Provide your dog with plenty of positive reinforcement and even treats to help associate nail clipping with a positive experience.  As you start to clip, gently press on your dog’s paws to help him become accustomed to the feeling of having his nails clipped. Then, work gradually, shaving down just a thin portion of the nail at first to make sure you don’t reach the quick. Clip one nail, reward your dog with a treat, and stop to give him some positive reinforcement before moving on. Gradually increase the number of nails you clip in one sitting to help your dog get used to the process. Never trim extremely long nails down to a short nail in one sitting, because this is an excellent way to accidently quick the dog’s nail. Instead, work gradually, shaving small portions of your dog’s nails off each time.

You can tell if you’re getting close to the quick by the texture of your dog’s nail. The nail is hard closer to the surface and becomes softer as you get closer to the quick. If your dog’s nail starts to feel softer, that’s a good indication that you’re getting close to the quick.

Eyes / Ears

Not all breeds and coat styles require routine trimming in and around the eyes and ears but all should undergo regular inspection and cleaning around these sensitive areas. Doing so will help prevent the development of infections that could seriously damage these amazing organs.

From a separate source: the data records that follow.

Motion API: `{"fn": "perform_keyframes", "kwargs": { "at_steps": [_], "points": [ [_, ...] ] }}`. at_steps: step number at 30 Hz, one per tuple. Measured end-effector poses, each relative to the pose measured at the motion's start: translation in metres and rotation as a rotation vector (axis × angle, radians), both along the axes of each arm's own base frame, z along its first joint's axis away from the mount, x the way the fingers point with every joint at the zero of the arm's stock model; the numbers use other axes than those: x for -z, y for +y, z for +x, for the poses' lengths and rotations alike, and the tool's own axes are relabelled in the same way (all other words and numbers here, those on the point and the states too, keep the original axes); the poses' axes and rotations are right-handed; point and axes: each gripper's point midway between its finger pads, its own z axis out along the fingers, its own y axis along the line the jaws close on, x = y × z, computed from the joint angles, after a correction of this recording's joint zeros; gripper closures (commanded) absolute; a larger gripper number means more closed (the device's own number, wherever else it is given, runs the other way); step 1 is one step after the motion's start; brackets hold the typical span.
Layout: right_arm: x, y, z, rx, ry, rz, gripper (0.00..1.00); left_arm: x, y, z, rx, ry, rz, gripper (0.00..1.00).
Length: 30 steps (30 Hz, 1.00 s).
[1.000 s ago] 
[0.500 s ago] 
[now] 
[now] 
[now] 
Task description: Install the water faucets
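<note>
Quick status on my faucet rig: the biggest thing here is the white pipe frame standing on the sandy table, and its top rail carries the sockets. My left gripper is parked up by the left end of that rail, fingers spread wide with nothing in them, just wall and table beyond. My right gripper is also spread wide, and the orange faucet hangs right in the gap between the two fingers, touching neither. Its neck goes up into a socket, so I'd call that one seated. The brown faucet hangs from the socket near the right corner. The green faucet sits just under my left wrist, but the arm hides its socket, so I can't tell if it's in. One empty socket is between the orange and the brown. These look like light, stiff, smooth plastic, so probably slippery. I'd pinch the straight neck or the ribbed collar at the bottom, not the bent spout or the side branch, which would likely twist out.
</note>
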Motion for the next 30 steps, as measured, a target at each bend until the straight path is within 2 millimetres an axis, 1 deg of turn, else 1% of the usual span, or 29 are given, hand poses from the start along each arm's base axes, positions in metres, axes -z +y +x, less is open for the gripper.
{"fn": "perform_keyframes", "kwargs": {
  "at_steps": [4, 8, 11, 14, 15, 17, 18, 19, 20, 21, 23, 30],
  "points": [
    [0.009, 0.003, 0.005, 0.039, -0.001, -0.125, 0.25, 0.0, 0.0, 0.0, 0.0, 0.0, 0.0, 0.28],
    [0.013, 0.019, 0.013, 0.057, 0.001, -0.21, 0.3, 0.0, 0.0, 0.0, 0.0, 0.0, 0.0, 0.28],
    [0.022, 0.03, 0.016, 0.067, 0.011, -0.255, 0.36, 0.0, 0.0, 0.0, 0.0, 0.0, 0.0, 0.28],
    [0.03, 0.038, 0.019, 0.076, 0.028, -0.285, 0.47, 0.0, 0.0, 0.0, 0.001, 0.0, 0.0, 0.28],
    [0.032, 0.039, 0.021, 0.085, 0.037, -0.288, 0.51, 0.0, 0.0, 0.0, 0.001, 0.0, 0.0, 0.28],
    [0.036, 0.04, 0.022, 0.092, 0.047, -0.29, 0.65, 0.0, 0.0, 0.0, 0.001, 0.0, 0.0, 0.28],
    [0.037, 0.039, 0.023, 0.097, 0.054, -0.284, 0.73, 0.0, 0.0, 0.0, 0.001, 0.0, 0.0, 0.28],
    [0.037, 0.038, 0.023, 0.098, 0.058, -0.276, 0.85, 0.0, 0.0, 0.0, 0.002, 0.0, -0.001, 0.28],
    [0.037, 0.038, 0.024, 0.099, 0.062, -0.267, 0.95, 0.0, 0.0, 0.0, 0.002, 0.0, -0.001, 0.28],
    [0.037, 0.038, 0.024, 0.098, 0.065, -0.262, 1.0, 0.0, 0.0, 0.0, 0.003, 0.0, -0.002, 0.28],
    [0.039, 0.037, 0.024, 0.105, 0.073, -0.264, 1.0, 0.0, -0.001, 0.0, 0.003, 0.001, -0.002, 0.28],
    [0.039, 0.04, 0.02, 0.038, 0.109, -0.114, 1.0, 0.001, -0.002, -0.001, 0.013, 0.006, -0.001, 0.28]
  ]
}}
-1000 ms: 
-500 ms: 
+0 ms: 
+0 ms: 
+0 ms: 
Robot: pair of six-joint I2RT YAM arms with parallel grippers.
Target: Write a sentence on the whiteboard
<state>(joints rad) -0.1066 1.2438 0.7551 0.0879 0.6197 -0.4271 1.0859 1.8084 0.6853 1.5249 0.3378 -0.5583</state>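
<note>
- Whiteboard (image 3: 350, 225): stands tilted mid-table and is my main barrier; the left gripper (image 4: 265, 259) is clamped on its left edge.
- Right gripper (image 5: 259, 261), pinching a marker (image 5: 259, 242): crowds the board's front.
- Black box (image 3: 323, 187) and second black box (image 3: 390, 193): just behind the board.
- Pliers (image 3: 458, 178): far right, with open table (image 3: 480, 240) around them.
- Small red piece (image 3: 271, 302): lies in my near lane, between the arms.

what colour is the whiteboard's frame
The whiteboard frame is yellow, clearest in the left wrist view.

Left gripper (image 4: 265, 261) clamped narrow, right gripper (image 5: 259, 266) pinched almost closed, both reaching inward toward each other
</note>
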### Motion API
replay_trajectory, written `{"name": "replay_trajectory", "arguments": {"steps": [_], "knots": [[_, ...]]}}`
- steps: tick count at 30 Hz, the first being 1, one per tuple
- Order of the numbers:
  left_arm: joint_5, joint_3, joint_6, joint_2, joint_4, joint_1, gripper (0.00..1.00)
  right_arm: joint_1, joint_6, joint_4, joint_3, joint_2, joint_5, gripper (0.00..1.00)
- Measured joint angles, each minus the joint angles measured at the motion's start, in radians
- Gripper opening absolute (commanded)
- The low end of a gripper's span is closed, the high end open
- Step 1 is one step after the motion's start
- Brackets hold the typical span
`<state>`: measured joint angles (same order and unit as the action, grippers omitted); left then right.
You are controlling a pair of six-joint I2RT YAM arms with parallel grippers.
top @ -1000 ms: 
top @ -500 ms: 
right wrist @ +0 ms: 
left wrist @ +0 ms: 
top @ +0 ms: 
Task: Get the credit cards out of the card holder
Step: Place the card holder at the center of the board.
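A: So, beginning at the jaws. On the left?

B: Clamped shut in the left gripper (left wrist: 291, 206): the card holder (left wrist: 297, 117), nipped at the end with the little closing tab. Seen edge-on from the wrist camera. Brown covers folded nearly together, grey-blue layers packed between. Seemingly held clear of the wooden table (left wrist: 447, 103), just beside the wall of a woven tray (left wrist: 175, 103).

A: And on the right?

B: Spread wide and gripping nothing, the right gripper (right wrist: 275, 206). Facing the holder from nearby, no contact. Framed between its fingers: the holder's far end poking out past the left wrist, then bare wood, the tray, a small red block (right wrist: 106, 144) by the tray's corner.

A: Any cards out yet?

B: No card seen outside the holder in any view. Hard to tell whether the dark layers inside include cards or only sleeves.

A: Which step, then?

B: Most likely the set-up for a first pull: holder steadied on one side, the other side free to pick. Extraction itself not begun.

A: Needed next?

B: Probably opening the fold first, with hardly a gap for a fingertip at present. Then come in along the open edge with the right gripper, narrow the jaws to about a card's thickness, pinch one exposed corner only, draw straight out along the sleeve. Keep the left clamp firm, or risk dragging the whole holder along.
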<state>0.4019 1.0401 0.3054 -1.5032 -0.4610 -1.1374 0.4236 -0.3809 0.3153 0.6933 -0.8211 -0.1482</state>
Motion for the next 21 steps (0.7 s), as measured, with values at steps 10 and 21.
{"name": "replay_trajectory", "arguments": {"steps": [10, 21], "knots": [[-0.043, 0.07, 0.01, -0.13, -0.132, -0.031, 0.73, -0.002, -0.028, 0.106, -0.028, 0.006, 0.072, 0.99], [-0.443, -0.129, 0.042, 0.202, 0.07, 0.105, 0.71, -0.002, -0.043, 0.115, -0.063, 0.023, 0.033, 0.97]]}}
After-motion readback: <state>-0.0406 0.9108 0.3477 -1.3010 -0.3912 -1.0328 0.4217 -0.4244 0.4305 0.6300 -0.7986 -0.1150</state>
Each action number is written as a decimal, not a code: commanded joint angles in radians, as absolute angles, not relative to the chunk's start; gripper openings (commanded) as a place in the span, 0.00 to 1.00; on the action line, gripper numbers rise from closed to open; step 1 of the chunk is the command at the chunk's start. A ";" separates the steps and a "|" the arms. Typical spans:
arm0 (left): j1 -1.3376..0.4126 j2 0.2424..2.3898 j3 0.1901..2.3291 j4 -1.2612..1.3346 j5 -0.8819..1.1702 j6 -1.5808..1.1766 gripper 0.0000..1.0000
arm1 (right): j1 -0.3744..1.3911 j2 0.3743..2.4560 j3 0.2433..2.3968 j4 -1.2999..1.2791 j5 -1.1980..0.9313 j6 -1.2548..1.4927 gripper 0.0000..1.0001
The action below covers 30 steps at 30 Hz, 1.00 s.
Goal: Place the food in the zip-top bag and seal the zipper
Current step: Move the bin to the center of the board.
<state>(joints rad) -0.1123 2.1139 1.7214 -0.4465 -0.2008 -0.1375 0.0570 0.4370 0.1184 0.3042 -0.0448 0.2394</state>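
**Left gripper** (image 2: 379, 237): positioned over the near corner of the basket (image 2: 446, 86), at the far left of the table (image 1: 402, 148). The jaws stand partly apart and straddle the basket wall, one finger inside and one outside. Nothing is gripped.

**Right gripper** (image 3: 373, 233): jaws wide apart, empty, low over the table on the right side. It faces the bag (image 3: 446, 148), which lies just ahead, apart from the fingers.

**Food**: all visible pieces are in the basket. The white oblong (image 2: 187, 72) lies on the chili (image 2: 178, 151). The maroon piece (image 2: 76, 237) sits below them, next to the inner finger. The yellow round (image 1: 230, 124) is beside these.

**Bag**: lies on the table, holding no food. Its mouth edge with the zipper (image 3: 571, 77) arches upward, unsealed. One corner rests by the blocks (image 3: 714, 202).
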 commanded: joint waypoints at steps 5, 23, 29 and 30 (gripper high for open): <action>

It is always important to routinely clean your dog's eyes and ears, and examine for potential infections. Some smooth-coated dogs, like Basenjis and Boxers, and dogs with large ears, like Weimaraners and Great Danes, have sensitive ears that should be checked  weekly for infection and cleaned with a cotton ball. Gently wipe a cotton ball moistened with mineral oil, olive oil or witch hazel in your dog's ear, being careful to avoid the ear canal. Never use a Q-Tip, which could cause damage to the inner ear if your dog suddenly shakes or jerks his head. Bushy hair growth within the ear can be thinned with tweezers or blunt scissors. Use a small trimmer to trim excess hair around the eyes, ears and face. If you have a small dog, like an Italian Greyhound, take special care to  clean around their eyes with a cotton ball or soft cloth and use a small trimmer to trim excess hair around their eyes to make sure they are comfortable. Dogs with facial wrinkles, like French Bulldogs and Boston Terriers, should have their faces wiped down at least weekly to prevent infection.

Teeth

Many owners do not realize how important it is to brush your pet’s teeth on a regular basis. Some dogs are prone to dental problems and sensitive teeth, especially small dogs with tiny teeth and dogs with special diets. These problems can be easily combatted with frequent brushing.

Cavities are rare with dogs but gum disease caused by tartar buildup is not, which is why they require regular brushing with toothpaste and a toothbrush formulated specifically for dogs. While daily brushing is ideal, doing so on a weekly basis will be a big help in avoiding the need to bring your dog to a veterinarian for a cleaning, which usually has to be done under sedation.